Alejandro Piquetero shares a Bible study insight with Aaron Kauffman.
Alejandro Piquetero shares a Bible study insight with Aaron Kauffman. Photo: Matthew Hunsberger

Aaron and Laura Kauffman sat engrossed in the sermon at Zion Mennonite Churchin Broadway, Va., on a Sunday morning in 2004 just as they did any other Sunday.

They listened as Clyde Kratz spoke eloquently of the importance of taking risks for God’s kingdom. In the pew, the Kauffmans found each other’s eyes. The glance confirmed what they both knew.

They were going to Colombia.

The difficult decision had not been whether to serve but where and how. Choosing the Mennonite Mission Network opportunity in La Mesa, Colombia, meant entrusting themselves to God in a country with a violent reputation. (They say North American news headlines overemphasize the negatives.) The community offered teaching possibilities for Aaron at the local Mennonite school, Colegio Americano Menno. It also had a public-health component that complemented Laura’s strengths as a nurse.

The Kauffmans would be participating in a relatively new way to support international mission workers—a ministry support team.

Forming a team was something of a risk. The Kauffmans, working with Mission Network staff, asked friends and fellow church members—many of whom had played important roles in discerning how and where they should serve—to join their team, which would ensure that the work in Colombia was backed through prayer, personal contact and financial support.

In essence, the Kauffmans entrusted their ministry to this team.

“We’re looking for people with a vested interest in that particular worker,” said Sandy Miller, Mennonite Mission Network’s director of Church Relations. “The MST role is to reach out to individuals to ask for support.”

“People are more aware, not just in our support team but in our congregation, of what we’re doing. They are keeping in better touch because we have a team and because there’s a financial commitment,” Aaron Kauffman said. “I feel that there’s a difference in the way Zion is aware and keeps in touch with us. Other friends of ours don’t feel they have the same level of thought in their [support].”
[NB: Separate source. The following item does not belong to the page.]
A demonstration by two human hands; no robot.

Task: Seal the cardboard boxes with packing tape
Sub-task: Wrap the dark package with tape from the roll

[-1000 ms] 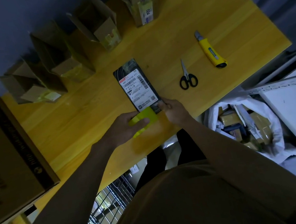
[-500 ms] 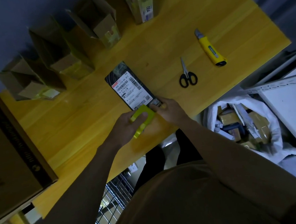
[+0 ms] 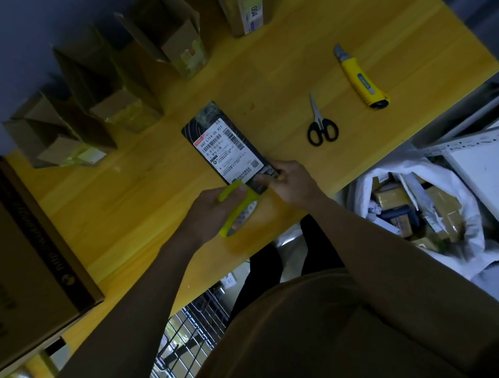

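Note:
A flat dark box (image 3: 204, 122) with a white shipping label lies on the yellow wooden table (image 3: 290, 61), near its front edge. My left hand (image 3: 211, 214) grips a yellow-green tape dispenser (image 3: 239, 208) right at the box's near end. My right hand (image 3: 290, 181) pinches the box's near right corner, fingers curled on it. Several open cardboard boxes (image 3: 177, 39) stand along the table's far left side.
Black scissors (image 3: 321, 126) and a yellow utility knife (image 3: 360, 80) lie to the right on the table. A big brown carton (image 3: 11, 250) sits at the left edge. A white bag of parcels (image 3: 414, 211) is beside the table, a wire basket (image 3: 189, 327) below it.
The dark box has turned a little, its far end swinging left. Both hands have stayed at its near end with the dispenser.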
Sharon Showalter coordinates MST communication, making sure the Kauffmans’ regular newsletter is e-mailed to their supporters, as well as hand-delivered to each Zion church mailbox. Although Zion has sent other mission workers, Showalter has not felt as connected to them as she does to the Kauffmans. The team, she said, creates investment.

MST shows the Kauffmans the investment of the church in their work

The Kauffman team is not solely for the Kauffmans’ benefit. Kratz said Zion, through the MST, is connected with its members ministering on their behalf in other places.
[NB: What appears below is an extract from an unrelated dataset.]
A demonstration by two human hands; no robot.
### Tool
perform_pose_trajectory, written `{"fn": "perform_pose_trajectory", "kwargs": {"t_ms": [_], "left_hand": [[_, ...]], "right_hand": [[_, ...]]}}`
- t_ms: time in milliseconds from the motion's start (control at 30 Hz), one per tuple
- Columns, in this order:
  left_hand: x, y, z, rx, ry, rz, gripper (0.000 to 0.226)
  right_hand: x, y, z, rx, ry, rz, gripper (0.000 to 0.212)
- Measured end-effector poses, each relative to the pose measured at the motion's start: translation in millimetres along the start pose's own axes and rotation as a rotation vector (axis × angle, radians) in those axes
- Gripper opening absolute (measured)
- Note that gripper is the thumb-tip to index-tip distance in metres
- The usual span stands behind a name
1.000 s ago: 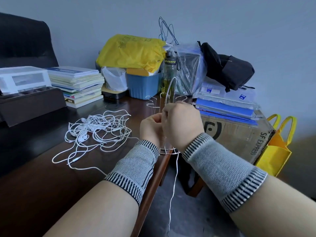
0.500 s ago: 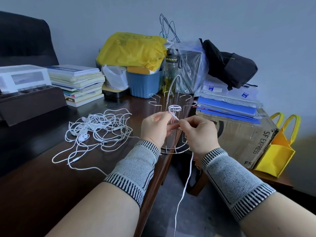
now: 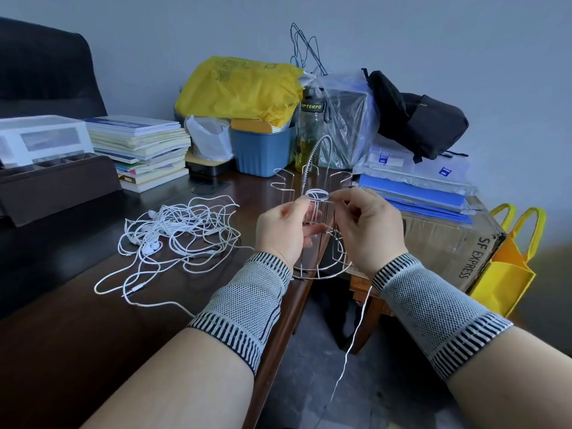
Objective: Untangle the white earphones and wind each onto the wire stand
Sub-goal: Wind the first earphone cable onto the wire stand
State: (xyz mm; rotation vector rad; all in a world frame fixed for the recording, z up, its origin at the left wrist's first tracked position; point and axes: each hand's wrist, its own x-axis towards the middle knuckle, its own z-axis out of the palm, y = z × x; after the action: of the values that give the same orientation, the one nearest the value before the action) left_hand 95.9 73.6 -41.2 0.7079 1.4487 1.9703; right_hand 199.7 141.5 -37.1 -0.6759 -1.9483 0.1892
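Note:
A silver wire stand [image 3: 312, 181] with hooked prongs rests at the right edge of the dark wooden desk [image 3: 77, 351]. A few loops of white earphone cord [image 3: 316, 194] are wound around one prong. My left hand [image 3: 286, 230] holds the stand's uprights just below the loops. My right hand [image 3: 368, 227] pinches the cord beside the loops, and the loose end of that cord [image 3: 356, 335] hangs down past the desk edge toward the floor. A tangled pile of white earphones [image 3: 176, 233] lies on the desk to the left.
At the back stand a stack of books [image 3: 139, 150], a blue bin [image 3: 263, 150] under a yellow bag [image 3: 238, 88], a bottle [image 3: 308, 134] and a black bag [image 3: 418, 119]. A cardboard box [image 3: 448, 243] with blue folders and a yellow tote [image 3: 510, 267] sit right.
My right hand moved from over the stand out to the right, uncovering the loops on the prong. The hanging cord swung right with it. The tangled pile stayed put.

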Motion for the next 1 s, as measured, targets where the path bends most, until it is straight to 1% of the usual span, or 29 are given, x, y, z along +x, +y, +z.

And church members see God working—both in blessings and challenges—in ways not evident without a first-person perspective of life in a mission field.
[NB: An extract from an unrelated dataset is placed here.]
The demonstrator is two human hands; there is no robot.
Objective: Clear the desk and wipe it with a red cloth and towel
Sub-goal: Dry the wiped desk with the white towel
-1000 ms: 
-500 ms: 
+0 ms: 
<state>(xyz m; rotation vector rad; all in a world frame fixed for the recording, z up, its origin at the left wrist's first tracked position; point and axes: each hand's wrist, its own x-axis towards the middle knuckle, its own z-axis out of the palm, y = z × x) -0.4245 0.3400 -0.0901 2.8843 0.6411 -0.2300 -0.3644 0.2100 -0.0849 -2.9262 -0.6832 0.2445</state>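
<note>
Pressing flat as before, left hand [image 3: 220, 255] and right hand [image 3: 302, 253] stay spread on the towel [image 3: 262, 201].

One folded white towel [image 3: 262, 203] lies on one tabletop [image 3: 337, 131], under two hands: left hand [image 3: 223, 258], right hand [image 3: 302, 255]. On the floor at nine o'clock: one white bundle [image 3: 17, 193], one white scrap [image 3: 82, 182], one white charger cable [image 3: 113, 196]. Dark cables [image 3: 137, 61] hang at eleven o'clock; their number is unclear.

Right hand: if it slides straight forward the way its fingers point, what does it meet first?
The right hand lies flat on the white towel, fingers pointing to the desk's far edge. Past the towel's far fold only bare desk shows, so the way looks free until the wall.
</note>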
“This becomes another way of saying, ‘Yes, we’re deeply invested in this work,’” Kratz said.

As one of the early MSTs, the Kauffman team and the Mission Network support staff worked through some miscommunication and cloudy expectations. Todd Stoltzfus, who coordinates the team’s finances, said team members struggled at first to figure out what their roles were, then to clarify how the money would be funneled to Aaron’s and Laura’s work.

Early on, the MST took the lead in asking for financial investment from friends, family and church members. They organized a dinner that included meals and music. And the money came in. Before the Kauffmans left for Colombia, the team had raised enough money for their three-year term.

An MST is about relationships, not just money

Kratz said money is an important part of any support system for mission workers, but the MST is about more than money. The e-mail newsletter, plus video stories and messages from Colombia that the Kauffmans put together on DVDs, help the MST to allow others to feel part of all aspects of the Kauffmans’ work with the Colombia Mennonite Church.

“We are part of this, but we’re not being hit up every time we turn around,” Kratz said. “There’s a sense of personal connection, a sense of hearing the stories. There’s a sense of joy and goodwill rather than the sense of burden.

“Perhaps one of the shifts [to MSTs] is the awareness that a church can be actively involved in the mission of its members overseas and feel connected in more than just the fund raising,” Kratz continued. “There’s some exciting ownership in this model.”

Matthew Hunsberger, who chairs the Zion MST, is in frequent contact with the Kauffmans and visited La Mesa during holy week in 2007. Part of his role, he said, includes bringing any special needs before the congregation. Hunsberger said the team has created an ongoing sense of intimacy, even though their friendship was tight before they left.

“I’ve known other people who’ve gone into mission, but I’ve never stayed this closely connected, following their day-to-day struggles and joys,” he said.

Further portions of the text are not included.